FIG. 2 is a perspective view of an embodiment of an earth-boring tool according to the disclosure;



FIG. 3 is a side view of an embodiment of a tool body of an earth-boring tool according to the disclosure;



FIG. 4 is a top plan view of the tool body of FIG. 3;



FIG. 5 is a longitudinal cross-sectional view of the tool body of FIGS. 3 & 4;



FIG. 6 is a longitudinal cross-sectional view like that of FIG. 5 showing another embodiment of a tool body of an earth-boring tool according to the disclosure;



FIG. 7 is a partial longitudinal view of a tool body like that of FIGS. 5 and 6 and illustrating a cap securing an inertia member within a recess formed in a blade of the tool body;



FIG. 8 is a longitudinal cross-sectional view like that of FIGS. 5 and 6 showing a density gradient of the bit body;



FIG. 9 is a partial longitudinal view of a tool body like that of FIGS. 5, 6 and 7 and illustrating an angled recess; and



FIG. 10 depicts three graphs, each showing severity of vibrations at different drilling conditions of weight-on-bit (WOB) and rate-of-penetration (ROP) for earth-boring tools having different force imbalance characteristics.





DETAILED DESCRIPTION

The illustrations presented herein are not actual views of any drill bit, or any component thereof, but are merely idealized representations, which are employed to describe embodiments of the disclosure.


As used herein, the singular forms following “a,” “an,” and “the” are intended to include the plural forms as well, unless the context clearly indicates otherwise.

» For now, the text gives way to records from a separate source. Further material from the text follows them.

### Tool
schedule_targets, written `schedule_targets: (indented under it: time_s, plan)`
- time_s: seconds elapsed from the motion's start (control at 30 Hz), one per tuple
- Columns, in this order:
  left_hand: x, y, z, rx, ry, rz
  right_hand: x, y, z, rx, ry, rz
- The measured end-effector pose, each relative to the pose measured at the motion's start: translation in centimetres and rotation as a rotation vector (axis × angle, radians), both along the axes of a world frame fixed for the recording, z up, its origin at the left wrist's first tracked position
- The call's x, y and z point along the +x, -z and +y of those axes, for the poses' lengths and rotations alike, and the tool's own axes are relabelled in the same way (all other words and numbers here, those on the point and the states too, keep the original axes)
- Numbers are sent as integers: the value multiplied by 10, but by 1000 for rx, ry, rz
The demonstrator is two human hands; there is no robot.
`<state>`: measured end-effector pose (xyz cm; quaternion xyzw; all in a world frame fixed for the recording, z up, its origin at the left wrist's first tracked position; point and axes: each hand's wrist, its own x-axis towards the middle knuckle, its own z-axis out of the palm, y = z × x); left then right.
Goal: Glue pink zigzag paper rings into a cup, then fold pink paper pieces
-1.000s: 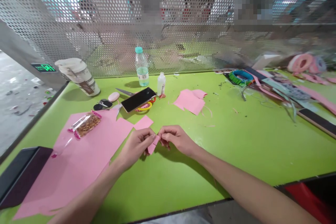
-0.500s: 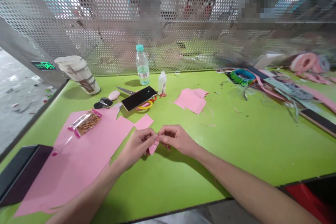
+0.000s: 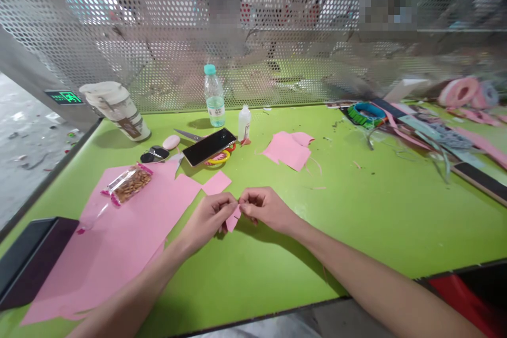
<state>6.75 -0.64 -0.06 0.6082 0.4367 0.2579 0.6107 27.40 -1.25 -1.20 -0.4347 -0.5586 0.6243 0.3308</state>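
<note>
Between my two hands is a small piece of pink paper (image 3: 233,220) with dark slits or lines on it. My left hand (image 3: 212,216) pinches it from the left, thumb on top. My right hand (image 3: 267,210) grips its upper right edge, fingertips almost touching those of the left. Part of the paper is hidden behind the fingers. Just beyond the left hand lies a pink paper square (image 3: 217,183). A large pink sheet (image 3: 130,243) spreads out under and beside my left forearm. Farther off, a black phone (image 3: 209,147) rests on scissors with yellow and red handles (image 3: 219,158).
Past the hands stand a small white glue-like bottle (image 3: 244,124), a water bottle (image 3: 215,97) and a lidded cup (image 3: 119,111). A snack packet (image 3: 129,184) and a dark box (image 3: 35,259) lie left. Pink scraps (image 3: 288,151) sit ahead; tapes and strips (image 3: 412,129) clutter the right. A perforated screen (image 3: 253,47) closes the back.
The pink piece has turned slightly between my fingers, so its slits show differently. Both hands keep their pinch in nearly the same place. The view has shifted very slightly.
</note>
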Motion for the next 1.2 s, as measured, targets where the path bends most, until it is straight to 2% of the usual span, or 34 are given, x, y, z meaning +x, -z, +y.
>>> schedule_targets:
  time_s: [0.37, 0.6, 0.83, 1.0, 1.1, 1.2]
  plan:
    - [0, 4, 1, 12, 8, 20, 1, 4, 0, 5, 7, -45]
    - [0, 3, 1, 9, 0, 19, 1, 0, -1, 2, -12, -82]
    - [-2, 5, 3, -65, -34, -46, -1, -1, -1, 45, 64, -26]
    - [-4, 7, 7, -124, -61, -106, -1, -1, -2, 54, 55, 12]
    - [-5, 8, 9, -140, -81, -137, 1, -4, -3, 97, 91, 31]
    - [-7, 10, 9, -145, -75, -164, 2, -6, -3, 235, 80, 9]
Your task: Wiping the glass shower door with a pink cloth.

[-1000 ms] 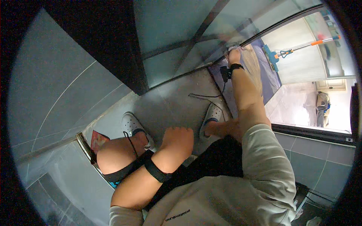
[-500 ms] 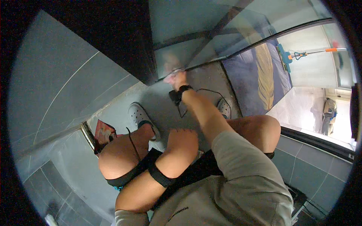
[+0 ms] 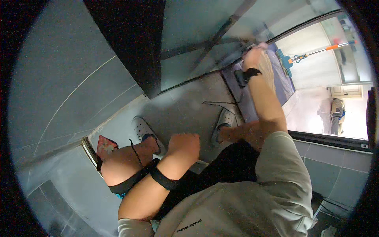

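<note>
My right hand [image 3: 252,59] reaches up and away to the lower edge of a dark-framed glass panel [image 3: 197,23]. It is closed on a pinkish-white cloth [image 3: 261,46], blurred by motion, pressed at the glass. A black strap with a small dark box [image 3: 241,78] is around this wrist. My left hand [image 3: 185,147] is a loose fist held above my lap, its fingers curled under and nothing showing out of it. Another black strap [image 3: 162,178] circles the left forearm.
My feet in light clogs [image 3: 144,130] stand on a grey floor [image 3: 185,93]. A black cord [image 3: 219,103] runs near the right foot. Beyond the glass are a purple mat [image 3: 242,96] and a flat mop [image 3: 286,62]. A red packet [image 3: 106,146] is by my left knee; tiled walls [image 3: 79,75] stand close.
My right hand and the cloth have swept right and farther away along the glass panel's lower edge. My left hand has shifted slightly and stays closed.
</note>
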`<state>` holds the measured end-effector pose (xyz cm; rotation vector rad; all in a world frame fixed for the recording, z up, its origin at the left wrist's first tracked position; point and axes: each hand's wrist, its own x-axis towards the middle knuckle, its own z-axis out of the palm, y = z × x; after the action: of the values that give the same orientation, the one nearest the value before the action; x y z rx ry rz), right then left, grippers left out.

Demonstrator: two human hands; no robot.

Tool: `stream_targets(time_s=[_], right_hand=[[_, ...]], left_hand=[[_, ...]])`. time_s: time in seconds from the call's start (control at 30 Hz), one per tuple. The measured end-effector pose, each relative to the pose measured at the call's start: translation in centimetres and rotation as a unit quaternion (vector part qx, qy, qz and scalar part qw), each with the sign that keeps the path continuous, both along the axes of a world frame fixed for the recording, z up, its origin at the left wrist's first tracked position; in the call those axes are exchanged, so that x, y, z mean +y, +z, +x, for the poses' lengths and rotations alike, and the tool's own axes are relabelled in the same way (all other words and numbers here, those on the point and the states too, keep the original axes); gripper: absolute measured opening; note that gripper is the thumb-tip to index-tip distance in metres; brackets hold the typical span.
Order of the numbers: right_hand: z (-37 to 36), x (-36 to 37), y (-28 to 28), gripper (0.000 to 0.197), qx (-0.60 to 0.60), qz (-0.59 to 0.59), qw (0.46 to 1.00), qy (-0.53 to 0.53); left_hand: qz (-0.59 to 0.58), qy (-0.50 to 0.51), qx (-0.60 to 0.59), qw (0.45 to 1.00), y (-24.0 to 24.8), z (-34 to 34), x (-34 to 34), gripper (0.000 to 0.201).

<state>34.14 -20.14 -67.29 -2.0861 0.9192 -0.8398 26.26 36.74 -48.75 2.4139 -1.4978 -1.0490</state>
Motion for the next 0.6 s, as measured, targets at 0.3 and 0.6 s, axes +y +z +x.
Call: stream_targets(time_s=[0.3,0.6], right_hand=[[3.2,30.4,22.4,0.036,-0.310,0.075,0.944,0.086],[2.4,37.6,10.7,0.020,-0.061,-0.202,0.889,0.407]], left_hand=[[-0.054,0.070,-0.019,0.996,-2.0,-1.9,-1.8,0.011],[0.053,0.008,0.042,0.998,-1.6,-1.4,-3.3,0.023]])
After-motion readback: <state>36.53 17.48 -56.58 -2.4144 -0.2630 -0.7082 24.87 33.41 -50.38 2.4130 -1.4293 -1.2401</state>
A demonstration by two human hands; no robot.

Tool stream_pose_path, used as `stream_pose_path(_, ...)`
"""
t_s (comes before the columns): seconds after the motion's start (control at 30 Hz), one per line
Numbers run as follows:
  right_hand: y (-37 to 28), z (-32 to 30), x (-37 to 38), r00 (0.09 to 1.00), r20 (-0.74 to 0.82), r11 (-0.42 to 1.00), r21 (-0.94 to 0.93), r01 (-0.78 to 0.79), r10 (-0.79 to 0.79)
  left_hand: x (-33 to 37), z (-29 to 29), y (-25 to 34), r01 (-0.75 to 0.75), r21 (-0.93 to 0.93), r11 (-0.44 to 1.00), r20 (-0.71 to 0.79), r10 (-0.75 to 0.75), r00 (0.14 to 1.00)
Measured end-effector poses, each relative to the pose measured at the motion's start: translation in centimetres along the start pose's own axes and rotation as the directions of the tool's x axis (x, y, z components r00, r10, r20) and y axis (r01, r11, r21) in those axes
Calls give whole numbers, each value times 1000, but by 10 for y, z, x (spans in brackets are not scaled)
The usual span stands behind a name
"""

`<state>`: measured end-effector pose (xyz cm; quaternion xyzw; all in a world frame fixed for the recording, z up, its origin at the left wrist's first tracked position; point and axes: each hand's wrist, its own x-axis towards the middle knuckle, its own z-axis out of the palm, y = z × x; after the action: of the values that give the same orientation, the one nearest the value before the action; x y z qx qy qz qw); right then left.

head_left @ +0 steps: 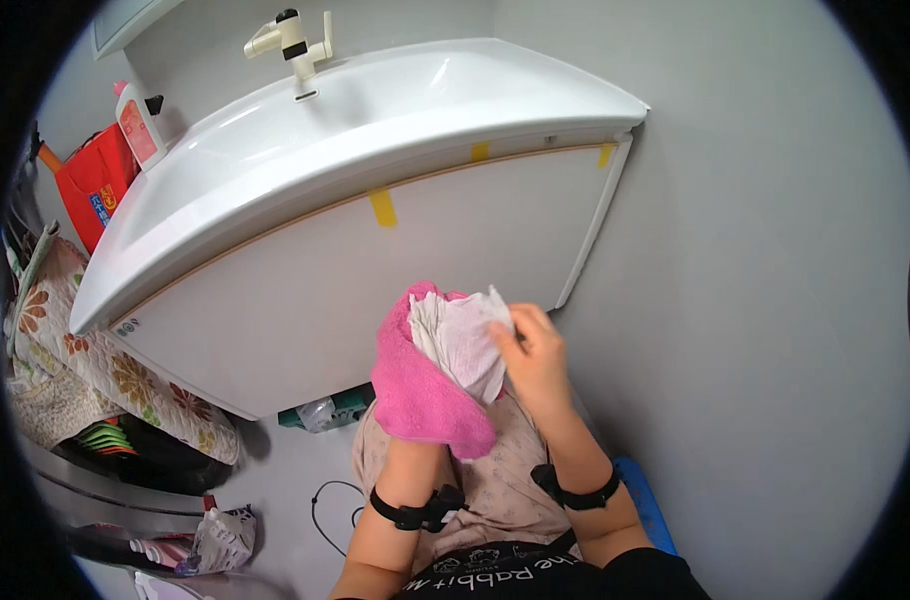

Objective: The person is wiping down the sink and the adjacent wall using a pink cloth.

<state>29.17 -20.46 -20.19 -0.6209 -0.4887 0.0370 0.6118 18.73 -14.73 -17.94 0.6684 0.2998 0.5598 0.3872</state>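
Observation:
A pink towel (420,400) covers my left hand, hiding its fingers; only the wrist and forearm come out below. It is held up over my lap by that arm. On the towel's upper side lies a crumpled white cloth (465,340), thin and slightly pinkish. My right hand (535,355) pinches the right edge of this cloth between thumb and fingers. Both forearms carry a black strap (585,492) with a small dark device. Patterned light trousers (485,495) show beneath the hands.
Ahead stands a white washbasin (375,110) with a cream tap (295,45), above a white cabinet front (305,300). A white bottle (140,128) and red bag (95,185) sit at the left. Quilted floral fabric (135,370) hangs below. A grey wall (755,250) closes the right side.

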Motion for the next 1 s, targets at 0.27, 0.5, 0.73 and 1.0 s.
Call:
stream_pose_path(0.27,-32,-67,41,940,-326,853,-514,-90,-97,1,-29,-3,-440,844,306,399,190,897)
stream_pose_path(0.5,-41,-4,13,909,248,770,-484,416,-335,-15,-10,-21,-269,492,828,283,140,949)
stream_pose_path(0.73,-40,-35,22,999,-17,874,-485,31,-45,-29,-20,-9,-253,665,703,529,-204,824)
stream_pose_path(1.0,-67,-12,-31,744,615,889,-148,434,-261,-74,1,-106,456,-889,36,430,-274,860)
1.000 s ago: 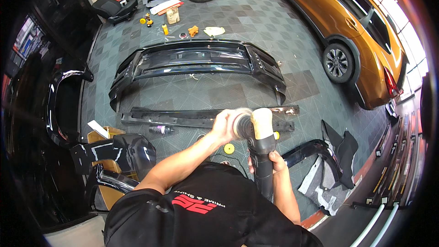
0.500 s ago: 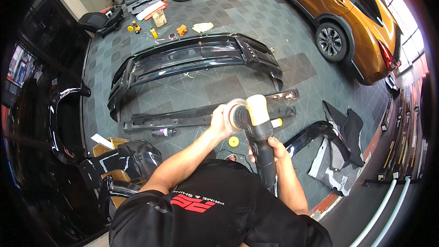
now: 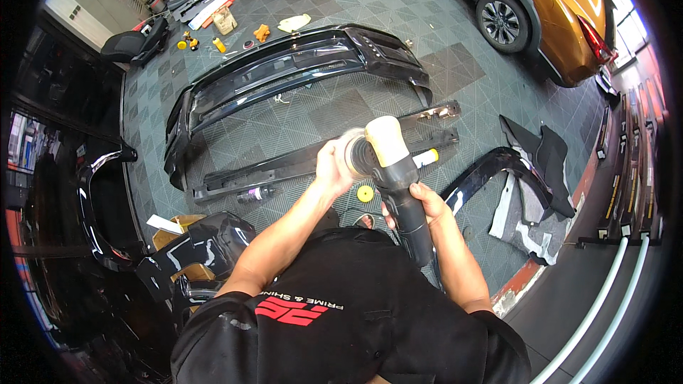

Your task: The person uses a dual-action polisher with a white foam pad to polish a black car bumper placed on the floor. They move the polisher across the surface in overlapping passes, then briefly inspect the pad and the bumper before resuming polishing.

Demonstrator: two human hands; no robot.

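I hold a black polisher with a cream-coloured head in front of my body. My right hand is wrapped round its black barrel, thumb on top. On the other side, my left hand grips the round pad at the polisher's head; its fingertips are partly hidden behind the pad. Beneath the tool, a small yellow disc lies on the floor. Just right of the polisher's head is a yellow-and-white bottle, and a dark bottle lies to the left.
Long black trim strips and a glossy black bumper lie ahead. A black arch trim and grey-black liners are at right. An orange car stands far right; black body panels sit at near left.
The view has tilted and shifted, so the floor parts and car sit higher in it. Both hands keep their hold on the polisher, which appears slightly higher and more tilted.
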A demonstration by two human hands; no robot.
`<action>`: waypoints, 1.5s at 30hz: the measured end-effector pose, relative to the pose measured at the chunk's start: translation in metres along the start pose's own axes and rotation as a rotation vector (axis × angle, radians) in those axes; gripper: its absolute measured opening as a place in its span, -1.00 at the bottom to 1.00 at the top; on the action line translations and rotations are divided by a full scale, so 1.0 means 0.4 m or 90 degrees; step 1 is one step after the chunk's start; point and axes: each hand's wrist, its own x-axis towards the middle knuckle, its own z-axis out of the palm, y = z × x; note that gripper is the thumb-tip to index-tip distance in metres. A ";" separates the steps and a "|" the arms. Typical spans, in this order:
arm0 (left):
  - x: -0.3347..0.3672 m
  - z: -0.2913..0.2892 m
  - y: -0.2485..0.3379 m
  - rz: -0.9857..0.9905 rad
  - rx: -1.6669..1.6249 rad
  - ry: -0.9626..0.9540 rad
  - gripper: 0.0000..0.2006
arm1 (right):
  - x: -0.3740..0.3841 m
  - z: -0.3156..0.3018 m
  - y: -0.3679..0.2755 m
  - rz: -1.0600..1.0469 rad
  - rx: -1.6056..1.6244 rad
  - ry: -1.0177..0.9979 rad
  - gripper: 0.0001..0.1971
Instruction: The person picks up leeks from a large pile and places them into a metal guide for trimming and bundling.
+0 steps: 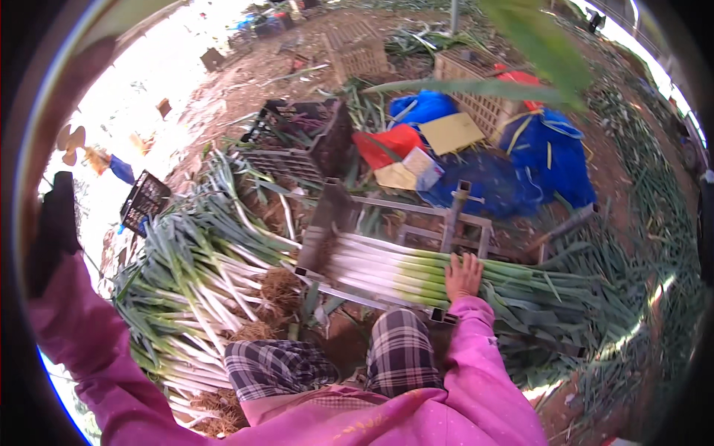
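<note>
Resting palm-down, the right hand (464, 276) lies with extended fingers across a bundle of leeks (387, 267), touching it where pale stems turn to green leaves. The bundle lies crosswise on a metal frame (454, 219), in front of the plaid trousers (401, 353); its white ends point left, toward an upright plate (329, 212), and its leaves spread right. The left sleeve (97, 357) extends to the far left, well apart from the right hand; whether the left hand is clamped on anything cannot be told at the dark rim. A second heap of leeks (193, 286) occupies the left side. A black crate (327, 145) and blue sacks (554, 160) stand beyond the frame.
</note>
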 end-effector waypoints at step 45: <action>-0.851 1.168 0.877 -0.191 -0.533 -0.506 -0.76 | 0.030 -0.022 0.042 0.011 -0.113 -0.097 -0.63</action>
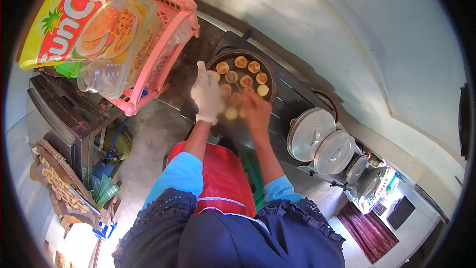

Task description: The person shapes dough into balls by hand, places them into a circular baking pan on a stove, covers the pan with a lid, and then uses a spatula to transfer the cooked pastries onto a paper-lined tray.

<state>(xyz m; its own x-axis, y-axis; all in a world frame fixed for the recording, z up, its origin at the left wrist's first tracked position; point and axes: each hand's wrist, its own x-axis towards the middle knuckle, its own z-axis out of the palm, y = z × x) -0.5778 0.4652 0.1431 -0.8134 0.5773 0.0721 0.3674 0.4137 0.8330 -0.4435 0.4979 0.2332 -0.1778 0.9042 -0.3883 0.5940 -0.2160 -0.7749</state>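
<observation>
Small round cakes (246,81), several browned on top and some pale, lie in a dark round pan (273,80). My left hand (205,94), in a thin white glove, is at the pan's left edge. One of its fingers points up, apart from the others, and I see nothing in it; its pan-side edge is blurred. Over the pan's lower right side, my bare right hand (257,112) has its fingers drawn together among the cakes. Motion blur hides what is between those fingertips. The lower cakes, near both hands, look smeared.
Right of the pan, metal lids (317,134) stand along the dark stovetop (285,106). A pink plastic rack (186,17) at upper left holds a yellow packet (82,20) and a clear jar (99,77). A tray of small round pieces (59,183) sits lower left.
</observation>
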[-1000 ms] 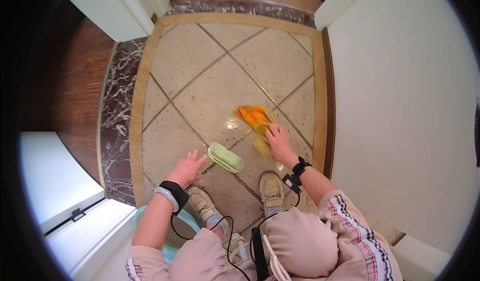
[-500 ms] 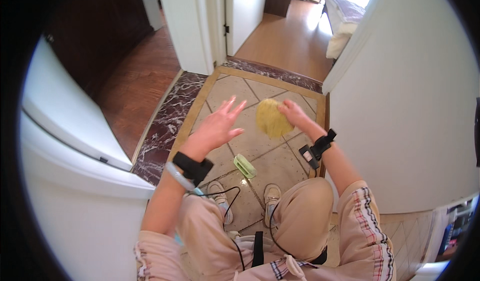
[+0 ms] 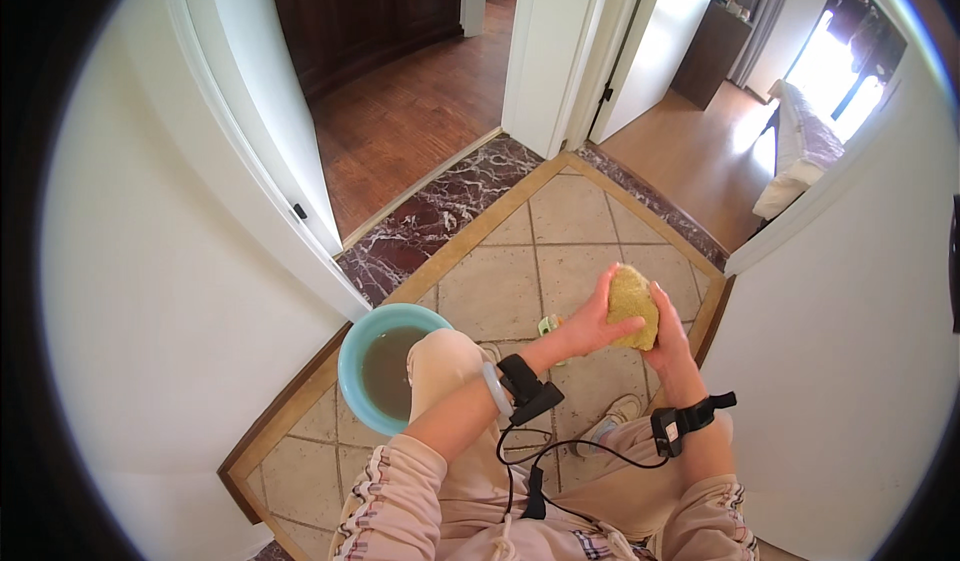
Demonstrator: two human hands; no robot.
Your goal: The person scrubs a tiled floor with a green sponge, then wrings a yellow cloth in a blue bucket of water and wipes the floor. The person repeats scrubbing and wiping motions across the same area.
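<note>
cloth, yellow, is being gripped between left hand and right hand, both half-curled (a blue basin is standing beside the left knee).

"Where's this view taken from?"
"The person's head: it's the left of two fisheye cameras worn side by side."
"Facing which way?"
"Down and forward, into the blue basin from above, then past it to the reddish wooden floor."
"How near?"
"The left hand and right hand, both right of the basin, are close; the bed, beyond and right of the basin, is far off."
"And the bowed white door beyond the basin?"
"Fisheye bending."
</note>
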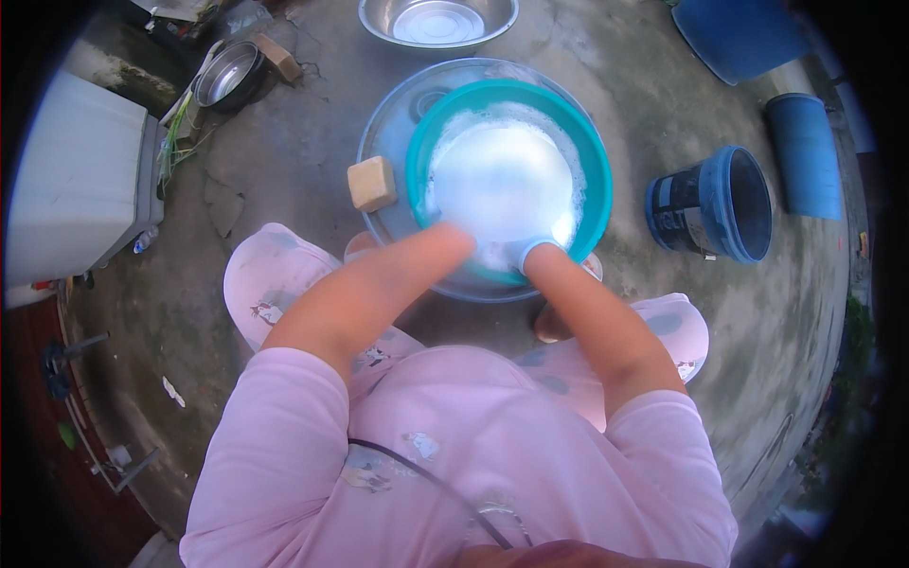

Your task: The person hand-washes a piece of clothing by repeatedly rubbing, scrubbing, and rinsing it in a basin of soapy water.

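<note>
A teal basin [604, 180] holds white suds [507, 180], bright and washed out in the middle. Both my forearms reach down into it over the near rim. My left hand [461, 239] is sunk in the suds and blurred, with only the wrist end showing. Around the wrist of my right hand [538, 250] there is something pale blue, a band or a cuff; the fingers beyond are hidden in the white. Whether either hand holds anything cannot be seen. Beneath the teal basin lies a wider, clear bluish tub [379, 123]. A tan block [371, 184], like a bar of soap, rests on its left rim.
Beyond the tub stands a metal basin [438, 24]. To the right are a dark blue bucket [705, 204] and a blue cylinder [803, 156]. At the left are a metal bowl [229, 76], green stalks [170, 151] and a white cabinet [80, 170]. My knees flank the tub.
</note>
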Motion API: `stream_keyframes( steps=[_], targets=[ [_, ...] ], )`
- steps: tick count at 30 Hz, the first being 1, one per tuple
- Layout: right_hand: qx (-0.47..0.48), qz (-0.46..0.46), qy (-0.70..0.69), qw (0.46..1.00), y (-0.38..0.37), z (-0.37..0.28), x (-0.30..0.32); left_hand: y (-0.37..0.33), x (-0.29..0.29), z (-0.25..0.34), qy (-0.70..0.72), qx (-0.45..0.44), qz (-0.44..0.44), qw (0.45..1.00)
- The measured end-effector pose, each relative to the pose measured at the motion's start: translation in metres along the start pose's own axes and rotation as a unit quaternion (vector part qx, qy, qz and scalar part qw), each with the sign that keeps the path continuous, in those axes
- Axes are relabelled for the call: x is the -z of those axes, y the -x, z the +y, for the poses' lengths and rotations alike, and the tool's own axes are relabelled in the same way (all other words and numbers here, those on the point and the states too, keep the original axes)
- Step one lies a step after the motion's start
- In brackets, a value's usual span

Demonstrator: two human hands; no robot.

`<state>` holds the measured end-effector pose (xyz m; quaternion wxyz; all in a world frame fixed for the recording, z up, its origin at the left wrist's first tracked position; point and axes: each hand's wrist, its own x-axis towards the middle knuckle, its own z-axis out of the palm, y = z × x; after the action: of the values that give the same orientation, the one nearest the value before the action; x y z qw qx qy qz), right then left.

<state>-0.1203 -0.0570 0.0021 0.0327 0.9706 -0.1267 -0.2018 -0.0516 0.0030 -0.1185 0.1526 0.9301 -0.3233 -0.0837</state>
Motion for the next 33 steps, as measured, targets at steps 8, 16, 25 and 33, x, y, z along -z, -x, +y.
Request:
stream_keyframes(
  steps=[8, 16, 25, 33],
  targets=[
    [0.032, -0.077, -0.095, 0.992, -0.105, 0.063, -0.049, -0.066, 0.061, 0.025, -0.133, -0.116, -0.234, 0.956],
    [0.156, -0.239, -0.028, 0.958, -0.182, 0.076, -0.115, -0.117, 0.031, -0.033, -0.175, -0.104, -0.309, 0.929],
    [-0.075, -0.06, -0.385, 0.918, -0.169, 0.077, -0.095, -0.109, -0.016, -0.059, -0.034, -0.009, -0.036, 0.999],
    [-0.07, 0.178, -0.591, 0.784, -0.064, 0.111, -0.023, -0.055, 0.1, 0.002, 0.564, 0.138, -0.239, 0.778]
  ],
)
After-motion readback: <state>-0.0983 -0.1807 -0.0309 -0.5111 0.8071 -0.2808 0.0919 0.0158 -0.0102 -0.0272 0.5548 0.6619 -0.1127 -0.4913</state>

As used herein, the term “may” with respect to a material, structure, feature, or method act indicates that such is contemplated for use in implementation of an embodiment of the disclosure, and such term is used in preference to the more restrictive term “is” so as to avoid any implication that other compatible materials, structures, features, and methods usable in combination therewith should or must be excluded.


As used herein, any relational term, such as “first,” “second,” “top,” “bottom,” “upper,” “lower,” “above,” “beneath,” “side,” “upward,” “downward,” etc., is used for clarity and convenience in understanding the disclosure and accompanying drawings, and does not connote or depend on any specific preference or order, except where the context clearly indicates otherwise. For example, these terms may refer to an orientation of elements of any drill bit when utilized in a conventional manner. Furthermore, these terms may refer to an orientation of elements of any drill bit as illustrated in the drawings.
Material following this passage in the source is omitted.